*Problem statement*. The answer must be the full listing, reproduced without any change.

*Working data*.
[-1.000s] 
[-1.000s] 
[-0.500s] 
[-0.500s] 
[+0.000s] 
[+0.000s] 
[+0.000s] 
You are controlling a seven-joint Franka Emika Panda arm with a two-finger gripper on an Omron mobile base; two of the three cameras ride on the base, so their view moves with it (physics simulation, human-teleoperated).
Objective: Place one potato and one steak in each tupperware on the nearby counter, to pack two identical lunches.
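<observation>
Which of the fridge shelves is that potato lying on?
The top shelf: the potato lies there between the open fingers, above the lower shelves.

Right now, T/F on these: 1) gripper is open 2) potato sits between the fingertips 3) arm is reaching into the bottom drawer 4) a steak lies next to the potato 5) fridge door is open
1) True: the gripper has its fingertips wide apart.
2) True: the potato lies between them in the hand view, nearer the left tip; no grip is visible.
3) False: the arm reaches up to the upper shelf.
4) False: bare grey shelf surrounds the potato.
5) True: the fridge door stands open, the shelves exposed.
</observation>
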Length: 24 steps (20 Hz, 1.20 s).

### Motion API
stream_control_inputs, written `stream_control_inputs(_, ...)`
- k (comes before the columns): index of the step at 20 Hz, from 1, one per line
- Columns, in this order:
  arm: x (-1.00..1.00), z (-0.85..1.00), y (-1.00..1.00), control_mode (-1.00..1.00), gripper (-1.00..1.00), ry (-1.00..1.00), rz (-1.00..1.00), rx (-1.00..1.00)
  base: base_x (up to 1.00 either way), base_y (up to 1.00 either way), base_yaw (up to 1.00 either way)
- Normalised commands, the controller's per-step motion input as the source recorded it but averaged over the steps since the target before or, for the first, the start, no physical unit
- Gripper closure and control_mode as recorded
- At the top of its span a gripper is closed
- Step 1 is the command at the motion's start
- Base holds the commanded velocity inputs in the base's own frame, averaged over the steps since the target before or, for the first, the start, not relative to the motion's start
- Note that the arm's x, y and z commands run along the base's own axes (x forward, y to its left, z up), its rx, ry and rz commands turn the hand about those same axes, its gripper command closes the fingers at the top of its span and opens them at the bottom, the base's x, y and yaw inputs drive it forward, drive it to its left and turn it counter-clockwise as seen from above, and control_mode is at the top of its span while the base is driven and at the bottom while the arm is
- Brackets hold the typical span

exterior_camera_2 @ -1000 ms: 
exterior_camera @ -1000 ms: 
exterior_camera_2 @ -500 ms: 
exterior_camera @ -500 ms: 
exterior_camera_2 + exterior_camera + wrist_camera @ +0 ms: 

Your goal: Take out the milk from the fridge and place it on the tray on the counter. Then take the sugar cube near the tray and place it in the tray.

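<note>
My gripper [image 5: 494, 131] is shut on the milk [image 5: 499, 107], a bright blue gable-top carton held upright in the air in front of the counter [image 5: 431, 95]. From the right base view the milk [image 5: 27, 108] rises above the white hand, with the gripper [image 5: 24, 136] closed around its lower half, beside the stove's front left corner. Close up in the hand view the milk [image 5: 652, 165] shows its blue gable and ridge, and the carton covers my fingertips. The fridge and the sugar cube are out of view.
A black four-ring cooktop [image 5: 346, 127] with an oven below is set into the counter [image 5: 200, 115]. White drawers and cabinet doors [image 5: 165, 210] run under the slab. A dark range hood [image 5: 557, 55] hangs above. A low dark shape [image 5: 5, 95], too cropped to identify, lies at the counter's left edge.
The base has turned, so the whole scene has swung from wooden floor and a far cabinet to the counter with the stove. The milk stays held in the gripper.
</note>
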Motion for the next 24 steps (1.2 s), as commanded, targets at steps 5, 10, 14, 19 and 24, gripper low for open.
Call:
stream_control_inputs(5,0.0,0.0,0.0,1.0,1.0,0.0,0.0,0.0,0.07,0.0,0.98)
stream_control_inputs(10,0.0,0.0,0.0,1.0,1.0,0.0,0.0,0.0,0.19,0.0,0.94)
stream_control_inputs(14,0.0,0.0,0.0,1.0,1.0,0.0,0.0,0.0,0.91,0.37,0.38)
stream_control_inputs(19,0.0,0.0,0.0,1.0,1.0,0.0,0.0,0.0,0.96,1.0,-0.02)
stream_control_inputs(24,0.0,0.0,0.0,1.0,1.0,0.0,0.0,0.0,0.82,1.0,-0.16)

*Result for this exercise*.
[-1.000s] 
[-1.000s] 
[-0.500s] 
[-0.500s] 
[+0.000s] 
[+0.000s] 
[+0.000s] 
You are controlling a seven-joint Franka Emika Panda arm with a two-finger gripper on an Omron mobile base; two of the three cameras ride on the base, so their view moves with it (physics simulation, human-teleoperated).
Objective: Place one potato and one steak in each tupperware on the nearby counter, to pack two identical lunches.
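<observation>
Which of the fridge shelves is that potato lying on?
The top shelf: the potato lies there between the open fingers, above the lower shelves.

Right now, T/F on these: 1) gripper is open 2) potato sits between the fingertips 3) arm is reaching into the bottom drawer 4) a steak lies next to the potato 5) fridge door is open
1) True: the gripper has its fingertips wide apart.
2) True: the potato lies between them in the hand view, nearer the left tip; no grip is visible.
3) False: the arm reaches up to the upper shelf.
4) False: bare grey shelf surrounds the potato.
5) True: the fridge door stands open, the shelves exposed.
</observation>
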Length: 24 steps (20 Hz, 1.20 s).

### Motion API
stream_control_inputs, written `stream_control_inputs(_, ...)`
- k (comes before the columns): index of the step at 20 Hz, from 1, one per line
- Columns, in this order:
  arm: x (-1.00..1.00), z (-0.85..1.00), y (-1.00..1.00), control_mode (-1.00..1.00), gripper (-1.00..1.00), ry (-1.00..1.00), rz (-1.00..1.00), rx (-1.00..1.00)
  base: base_x (up to 1.00 either way), base_y (up to 1.00 either way), base_yaw (up to 1.00 either way)
- Normalised commands, the controller's per-step motion input as the source recorded it but averaged over the steps since the target before or, for the first, the start, no physical unit
- Gripper closure and control_mode as recorded
- At the top of its span a gripper is closed
- Step 1 is the command at the motion's start
- Base holds the commanded velocity inputs in the base's own frame, averaged over the steps since the target before or, for the first, the start, not relative to the motion's start
- Note that the arm's x, y and z commands run along the base's own axes (x forward, y to its left, z up), its rx, ry and rz commands turn the hand about those same axes, its gripper command closes the fingers at the top of its span and opens them at the bottom, the base's x, y and yaw inputs drive it forward, drive it to its left and turn it counter-clockwise as seen from above, and control_mode is at the top of its span while the base is driven and at the bottom while the arm is
- Brackets hold the typical span

exterior_camera_2 @ -1000 ms: 
exterior_camera @ -1000 ms: 
exterior_camera_2 @ -500 ms: 
exterior_camera @ -500 ms: 
exterior_camera_2 + exterior_camera + wrist_camera @ +0 ms: 

Your goal: Take out the milk from the fridge and place it on the tray on the counter. Then take the sugar cube near the tray and place it in the tray.

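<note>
My gripper [image 5: 494, 131] is shut on the milk [image 5: 499, 107], a bright blue gable-top carton held upright in the air in front of the counter [image 5: 431, 95]. From the right base view the milk [image 5: 27, 108] rises above the white hand, with the gripper [image 5: 24, 136] closed around its lower half, beside the stove's front left corner. Close up in the hand view the milk [image 5: 652, 165] shows its blue gable and ridge, and the carton covers my fingertips. The fridge and the sugar cube are out of view.
A black four-ring cooktop [image 5: 346, 127] with an oven below is set into the counter [image 5: 200, 115]. White drawers and cabinet doors [image 5: 165, 210] run under the slab. A dark range hood [image 5: 557, 55] hangs above. A low dark shape [image 5: 5, 95], too cropped to identify, lies at the counter's left edge.
The base has turned, so the whole scene has swung from wooden floor and a far cabinet to the counter with the stove. The milk stays held in the gripper.
</note>
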Motion for the next 24 steps (1.2 s), as commanded, targets at steps 5, 10, 14, 19 and 24, gripper low for open.
Call:
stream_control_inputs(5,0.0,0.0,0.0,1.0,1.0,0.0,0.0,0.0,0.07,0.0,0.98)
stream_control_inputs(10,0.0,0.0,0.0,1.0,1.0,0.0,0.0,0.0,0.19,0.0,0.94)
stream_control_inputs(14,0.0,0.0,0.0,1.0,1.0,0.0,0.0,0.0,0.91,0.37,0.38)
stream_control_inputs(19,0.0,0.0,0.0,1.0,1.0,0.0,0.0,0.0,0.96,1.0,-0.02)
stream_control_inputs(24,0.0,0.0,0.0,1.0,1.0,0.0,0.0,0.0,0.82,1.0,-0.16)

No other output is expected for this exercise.